_MATERIAL FOR THE TASK_.

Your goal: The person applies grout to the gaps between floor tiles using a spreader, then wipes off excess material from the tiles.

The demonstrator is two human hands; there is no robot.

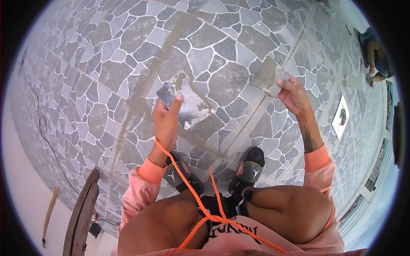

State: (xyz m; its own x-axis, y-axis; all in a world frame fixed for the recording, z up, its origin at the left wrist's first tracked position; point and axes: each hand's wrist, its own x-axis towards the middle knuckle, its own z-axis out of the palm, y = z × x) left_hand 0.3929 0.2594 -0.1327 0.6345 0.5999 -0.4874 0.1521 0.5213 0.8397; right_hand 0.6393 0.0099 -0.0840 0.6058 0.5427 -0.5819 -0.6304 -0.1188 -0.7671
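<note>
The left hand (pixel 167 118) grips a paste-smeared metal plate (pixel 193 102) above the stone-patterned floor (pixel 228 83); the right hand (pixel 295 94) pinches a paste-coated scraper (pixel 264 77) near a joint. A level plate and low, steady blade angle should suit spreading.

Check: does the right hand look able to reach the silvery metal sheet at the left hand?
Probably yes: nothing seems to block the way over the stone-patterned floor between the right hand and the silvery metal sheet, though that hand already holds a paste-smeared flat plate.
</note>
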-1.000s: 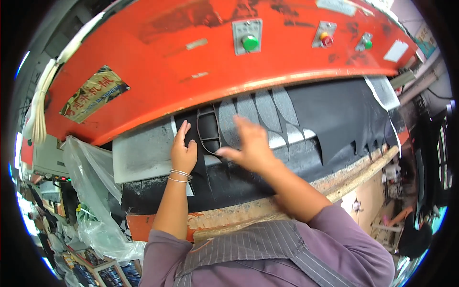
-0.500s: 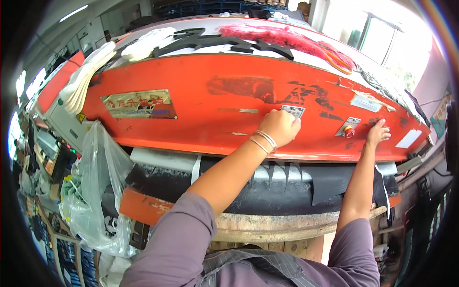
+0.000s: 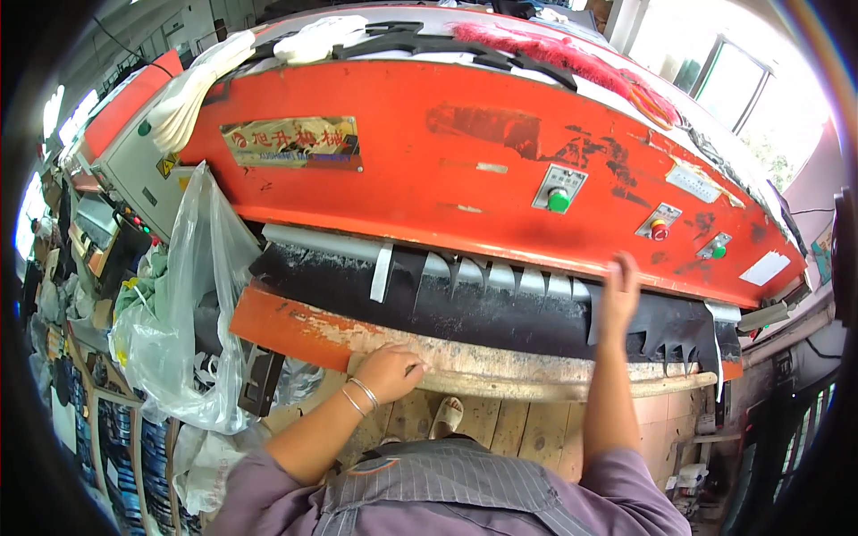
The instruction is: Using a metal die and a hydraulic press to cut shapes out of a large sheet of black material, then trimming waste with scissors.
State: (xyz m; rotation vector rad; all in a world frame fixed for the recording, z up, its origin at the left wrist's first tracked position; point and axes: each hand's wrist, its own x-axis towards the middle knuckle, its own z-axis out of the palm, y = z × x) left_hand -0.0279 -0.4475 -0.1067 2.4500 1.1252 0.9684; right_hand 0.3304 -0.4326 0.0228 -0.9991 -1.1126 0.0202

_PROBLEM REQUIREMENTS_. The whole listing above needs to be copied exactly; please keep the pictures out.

_RESULT_.
Your goal: The person applies grout to the gaps between floor tiles using a spreader, then wipes off excess material from the tiles.

The demonstrator is two human hands; there is no robot.


State: (xyz m; its own x-axis, y-axis; all in a world frame fixed for the recording, z up, its origin at the left wrist's first tracked position; point and axes: each hand's wrist, its own x-axis towards the middle knuckle, its own z-axis out of the palm, y = z × x) left_hand 0.3929 0.2594 -0.1327 0.6345 0.5999 -0.4874 0.1521 0.5213 0.8397; right_hand 0.6393 0.0099 -0.0840 0.6058 0.5427 -0.5819 -0.6304 -0.1188 -0.7671
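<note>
The left hand (pixel 167 118) grips a paste-smeared metal plate (pixel 193 102) above the stone-patterned floor (pixel 228 83); the right hand (pixel 295 94) pinches a paste-coated scraper (pixel 264 77) near a joint. A level plate and low, steady blade angle should suit spreading.

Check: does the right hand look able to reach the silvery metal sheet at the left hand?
Probably yes: nothing seems to block the way over the stone-patterned floor between the right hand and the silvery metal sheet, though that hand already holds a paste-smeared flat plate.
</note>
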-1.000s: 
-0.500s: 
+0.000s: 
The instruction is: Using a metal die and a hydraulic press to cut shapes out of a large sheet of black material, then trimming waste with scissors.
State: (xyz m; rotation vector rad; all in a world frame fixed for the recording, z up, its origin at the left wrist's first tracked position; point and axes: each hand's wrist, its own x-axis towards the middle knuckle, its own z-axis out of the palm, y = z × x) left_hand -0.0279 -0.4475 -0.1067 2.4500 1.1252 0.9684; right_hand 0.3304 -0.4326 0.0228 -0.9991 -1.1126 0.0202

The full output has already been given.